Requirement:
The reply should hold only the lines from the one with "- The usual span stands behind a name" to the one with "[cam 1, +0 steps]", both ends kept, exactly as they appear below, without any pictures.

Dataset:

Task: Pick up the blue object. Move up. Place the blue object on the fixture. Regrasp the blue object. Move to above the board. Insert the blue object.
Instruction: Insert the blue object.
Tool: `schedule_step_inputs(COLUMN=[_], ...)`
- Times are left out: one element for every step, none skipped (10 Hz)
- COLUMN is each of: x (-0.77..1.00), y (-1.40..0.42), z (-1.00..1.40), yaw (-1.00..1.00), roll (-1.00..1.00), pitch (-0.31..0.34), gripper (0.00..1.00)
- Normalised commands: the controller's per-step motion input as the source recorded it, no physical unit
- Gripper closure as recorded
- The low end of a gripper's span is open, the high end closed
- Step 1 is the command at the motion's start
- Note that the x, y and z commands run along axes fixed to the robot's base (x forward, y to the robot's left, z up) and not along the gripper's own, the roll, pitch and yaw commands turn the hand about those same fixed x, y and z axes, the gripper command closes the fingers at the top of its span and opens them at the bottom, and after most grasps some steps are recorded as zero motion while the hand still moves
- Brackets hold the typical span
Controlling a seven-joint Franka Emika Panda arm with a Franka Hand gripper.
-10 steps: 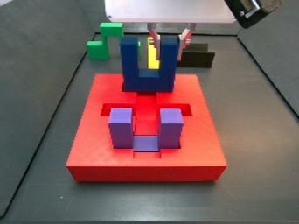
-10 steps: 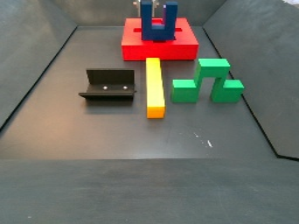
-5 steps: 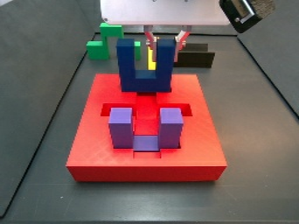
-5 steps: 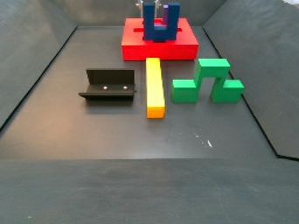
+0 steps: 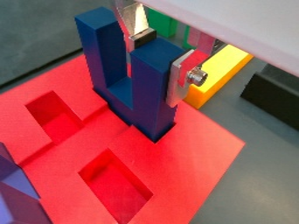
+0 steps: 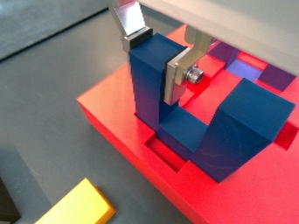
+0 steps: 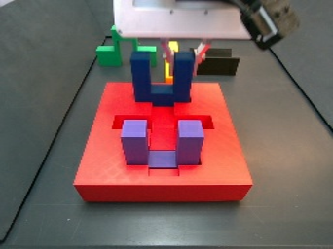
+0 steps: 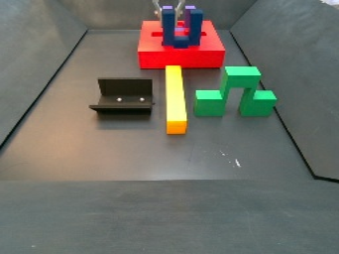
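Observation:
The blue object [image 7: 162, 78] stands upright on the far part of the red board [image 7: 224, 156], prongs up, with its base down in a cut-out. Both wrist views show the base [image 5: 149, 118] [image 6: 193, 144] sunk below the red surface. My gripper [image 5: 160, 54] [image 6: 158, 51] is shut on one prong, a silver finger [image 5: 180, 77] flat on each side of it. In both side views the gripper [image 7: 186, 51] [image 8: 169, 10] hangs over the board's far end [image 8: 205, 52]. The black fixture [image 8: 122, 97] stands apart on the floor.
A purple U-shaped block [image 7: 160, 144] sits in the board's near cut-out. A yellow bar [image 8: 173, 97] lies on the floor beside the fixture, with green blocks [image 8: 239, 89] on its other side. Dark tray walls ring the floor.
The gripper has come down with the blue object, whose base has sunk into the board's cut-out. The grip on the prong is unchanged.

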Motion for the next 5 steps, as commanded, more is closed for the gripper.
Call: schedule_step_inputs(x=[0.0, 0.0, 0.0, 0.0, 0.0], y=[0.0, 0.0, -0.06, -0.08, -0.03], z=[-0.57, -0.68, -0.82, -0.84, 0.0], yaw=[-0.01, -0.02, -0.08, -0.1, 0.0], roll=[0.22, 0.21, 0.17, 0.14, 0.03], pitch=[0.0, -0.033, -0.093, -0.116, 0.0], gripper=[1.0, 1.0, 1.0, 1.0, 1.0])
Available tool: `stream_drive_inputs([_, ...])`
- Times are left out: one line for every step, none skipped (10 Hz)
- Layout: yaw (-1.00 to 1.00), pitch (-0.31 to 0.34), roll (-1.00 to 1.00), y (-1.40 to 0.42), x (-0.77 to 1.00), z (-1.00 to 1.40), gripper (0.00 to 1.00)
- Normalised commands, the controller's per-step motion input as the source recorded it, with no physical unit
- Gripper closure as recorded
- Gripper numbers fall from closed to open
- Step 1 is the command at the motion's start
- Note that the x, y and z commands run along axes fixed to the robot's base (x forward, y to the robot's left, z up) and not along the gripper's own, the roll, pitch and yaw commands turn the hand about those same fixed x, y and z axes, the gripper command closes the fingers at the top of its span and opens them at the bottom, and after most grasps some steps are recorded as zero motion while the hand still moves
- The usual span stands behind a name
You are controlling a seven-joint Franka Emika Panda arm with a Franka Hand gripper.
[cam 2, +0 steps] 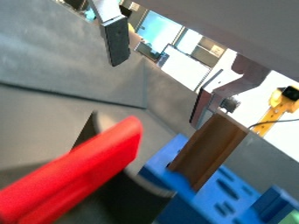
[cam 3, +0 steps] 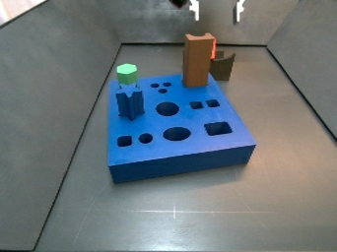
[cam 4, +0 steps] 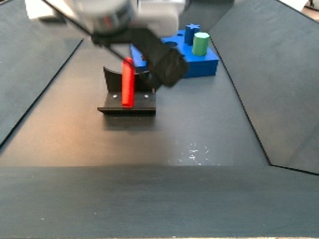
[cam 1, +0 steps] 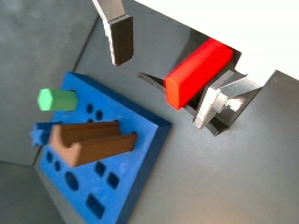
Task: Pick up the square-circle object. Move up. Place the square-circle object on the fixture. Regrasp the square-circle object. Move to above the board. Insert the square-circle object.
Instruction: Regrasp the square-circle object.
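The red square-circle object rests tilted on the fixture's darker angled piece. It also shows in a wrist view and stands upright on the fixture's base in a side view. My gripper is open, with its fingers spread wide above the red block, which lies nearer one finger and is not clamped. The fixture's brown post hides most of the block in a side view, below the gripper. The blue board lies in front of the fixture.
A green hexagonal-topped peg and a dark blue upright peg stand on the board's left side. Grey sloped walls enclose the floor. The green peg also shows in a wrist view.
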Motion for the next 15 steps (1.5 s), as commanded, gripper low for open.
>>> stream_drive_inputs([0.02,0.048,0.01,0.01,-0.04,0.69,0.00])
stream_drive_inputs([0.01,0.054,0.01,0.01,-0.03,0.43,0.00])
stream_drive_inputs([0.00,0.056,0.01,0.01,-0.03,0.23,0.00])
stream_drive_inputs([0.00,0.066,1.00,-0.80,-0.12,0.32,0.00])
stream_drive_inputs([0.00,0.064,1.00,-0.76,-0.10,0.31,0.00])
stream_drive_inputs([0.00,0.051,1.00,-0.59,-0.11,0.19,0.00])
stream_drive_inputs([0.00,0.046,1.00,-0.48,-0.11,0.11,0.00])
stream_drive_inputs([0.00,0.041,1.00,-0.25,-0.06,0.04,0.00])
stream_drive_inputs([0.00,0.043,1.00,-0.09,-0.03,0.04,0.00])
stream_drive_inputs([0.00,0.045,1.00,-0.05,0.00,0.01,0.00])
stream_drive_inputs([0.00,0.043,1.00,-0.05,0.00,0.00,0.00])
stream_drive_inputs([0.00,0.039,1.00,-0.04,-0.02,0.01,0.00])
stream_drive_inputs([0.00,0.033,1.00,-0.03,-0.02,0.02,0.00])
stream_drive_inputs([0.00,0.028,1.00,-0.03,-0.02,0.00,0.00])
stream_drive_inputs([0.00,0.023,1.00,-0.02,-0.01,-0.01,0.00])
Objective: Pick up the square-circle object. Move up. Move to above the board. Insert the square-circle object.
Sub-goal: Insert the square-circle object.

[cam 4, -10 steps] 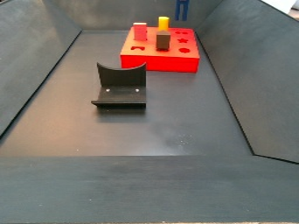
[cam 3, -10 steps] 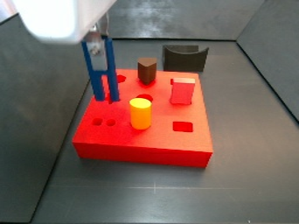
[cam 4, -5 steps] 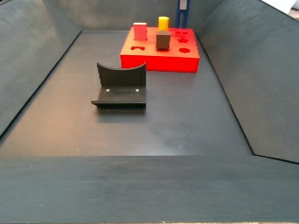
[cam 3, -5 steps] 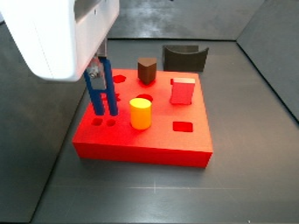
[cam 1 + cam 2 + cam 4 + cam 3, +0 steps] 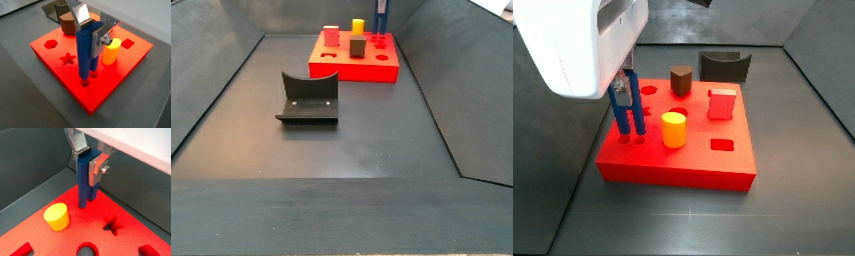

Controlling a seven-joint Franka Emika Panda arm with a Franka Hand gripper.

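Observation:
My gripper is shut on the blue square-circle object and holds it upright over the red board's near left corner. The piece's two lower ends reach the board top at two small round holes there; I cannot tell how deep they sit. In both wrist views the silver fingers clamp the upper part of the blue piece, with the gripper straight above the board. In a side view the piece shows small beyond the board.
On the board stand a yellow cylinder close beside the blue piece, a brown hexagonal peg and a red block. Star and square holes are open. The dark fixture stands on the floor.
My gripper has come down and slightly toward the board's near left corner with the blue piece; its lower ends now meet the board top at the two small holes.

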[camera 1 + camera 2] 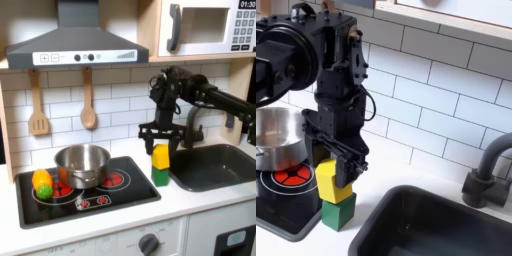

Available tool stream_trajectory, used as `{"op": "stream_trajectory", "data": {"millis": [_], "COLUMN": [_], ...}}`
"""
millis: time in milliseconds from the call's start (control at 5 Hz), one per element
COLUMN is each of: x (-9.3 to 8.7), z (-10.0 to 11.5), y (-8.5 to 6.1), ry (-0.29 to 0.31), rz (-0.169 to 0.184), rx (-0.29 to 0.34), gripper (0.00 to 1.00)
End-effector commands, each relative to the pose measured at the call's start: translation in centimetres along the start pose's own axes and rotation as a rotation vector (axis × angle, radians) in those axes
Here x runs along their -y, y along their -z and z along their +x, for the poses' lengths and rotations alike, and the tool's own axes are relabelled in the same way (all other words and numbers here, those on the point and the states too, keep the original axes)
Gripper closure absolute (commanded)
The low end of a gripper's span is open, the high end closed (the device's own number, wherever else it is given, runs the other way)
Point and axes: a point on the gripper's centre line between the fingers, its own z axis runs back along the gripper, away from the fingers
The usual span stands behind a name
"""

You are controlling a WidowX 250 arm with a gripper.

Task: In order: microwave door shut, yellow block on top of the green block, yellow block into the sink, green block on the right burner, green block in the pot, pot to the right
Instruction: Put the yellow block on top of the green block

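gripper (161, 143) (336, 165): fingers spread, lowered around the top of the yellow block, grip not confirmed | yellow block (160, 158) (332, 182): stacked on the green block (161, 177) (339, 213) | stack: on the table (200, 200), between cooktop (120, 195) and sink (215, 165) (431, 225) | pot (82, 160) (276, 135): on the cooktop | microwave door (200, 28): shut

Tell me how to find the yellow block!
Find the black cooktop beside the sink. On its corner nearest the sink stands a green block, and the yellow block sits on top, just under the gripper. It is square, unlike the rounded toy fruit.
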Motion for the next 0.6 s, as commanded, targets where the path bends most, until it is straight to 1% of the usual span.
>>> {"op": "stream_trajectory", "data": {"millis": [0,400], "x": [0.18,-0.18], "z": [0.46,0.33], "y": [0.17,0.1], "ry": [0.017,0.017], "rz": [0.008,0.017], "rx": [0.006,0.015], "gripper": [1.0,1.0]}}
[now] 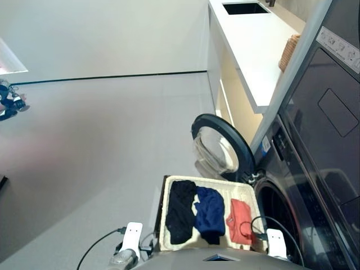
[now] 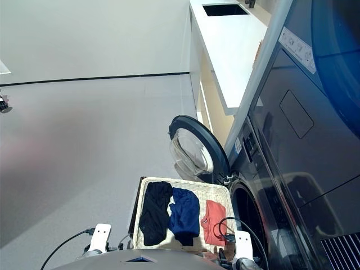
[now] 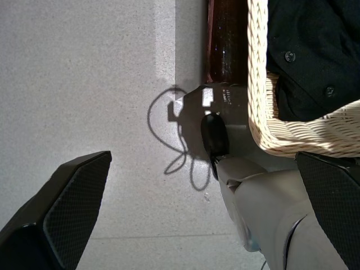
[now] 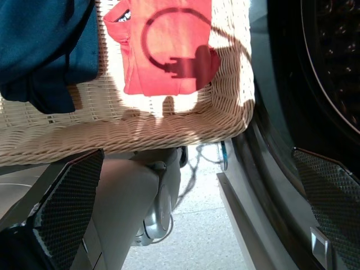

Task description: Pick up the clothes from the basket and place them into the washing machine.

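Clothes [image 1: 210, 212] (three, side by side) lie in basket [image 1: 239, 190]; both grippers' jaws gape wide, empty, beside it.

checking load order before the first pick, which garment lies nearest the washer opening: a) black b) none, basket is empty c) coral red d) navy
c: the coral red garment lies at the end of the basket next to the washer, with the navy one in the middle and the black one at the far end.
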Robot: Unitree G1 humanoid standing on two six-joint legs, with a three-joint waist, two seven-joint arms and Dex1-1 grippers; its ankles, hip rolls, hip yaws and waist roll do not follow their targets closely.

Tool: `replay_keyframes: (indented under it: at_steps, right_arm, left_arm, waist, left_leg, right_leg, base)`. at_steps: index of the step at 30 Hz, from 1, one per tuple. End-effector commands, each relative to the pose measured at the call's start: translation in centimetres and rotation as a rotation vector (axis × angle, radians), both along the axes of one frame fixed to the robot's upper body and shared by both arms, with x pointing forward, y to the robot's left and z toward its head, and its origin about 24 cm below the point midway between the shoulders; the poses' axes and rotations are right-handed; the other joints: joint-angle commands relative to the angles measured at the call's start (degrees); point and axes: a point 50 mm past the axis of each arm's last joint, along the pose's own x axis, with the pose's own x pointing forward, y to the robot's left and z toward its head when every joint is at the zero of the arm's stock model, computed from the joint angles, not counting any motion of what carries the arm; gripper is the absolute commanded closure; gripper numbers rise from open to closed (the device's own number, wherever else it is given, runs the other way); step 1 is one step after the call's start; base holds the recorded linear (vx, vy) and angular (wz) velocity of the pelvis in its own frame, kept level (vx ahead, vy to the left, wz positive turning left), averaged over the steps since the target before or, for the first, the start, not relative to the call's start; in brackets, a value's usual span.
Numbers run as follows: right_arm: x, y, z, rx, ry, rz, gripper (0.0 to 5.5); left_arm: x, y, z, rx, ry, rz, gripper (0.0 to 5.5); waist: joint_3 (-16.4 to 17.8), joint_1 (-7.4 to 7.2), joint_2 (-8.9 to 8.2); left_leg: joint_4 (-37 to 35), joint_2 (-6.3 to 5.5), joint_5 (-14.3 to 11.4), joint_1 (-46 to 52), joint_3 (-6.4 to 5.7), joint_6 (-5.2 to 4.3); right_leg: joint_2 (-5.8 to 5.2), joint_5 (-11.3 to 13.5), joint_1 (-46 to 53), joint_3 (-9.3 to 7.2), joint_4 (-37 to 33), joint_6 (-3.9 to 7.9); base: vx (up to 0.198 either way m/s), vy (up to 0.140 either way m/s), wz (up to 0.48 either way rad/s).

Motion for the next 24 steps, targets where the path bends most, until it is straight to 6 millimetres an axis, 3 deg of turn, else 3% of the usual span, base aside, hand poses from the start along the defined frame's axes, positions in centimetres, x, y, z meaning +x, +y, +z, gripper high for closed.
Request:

Written solution:
- The usual span stands behind a name
You are controlling a seven-joint Franka Emika Panda arm with a Franka Hand gripper.
[cam 2, +0 steps] 
[cam 3, +0 steps] 
[cam 4, +0 steps] 
[cam 1, +0 steps] 

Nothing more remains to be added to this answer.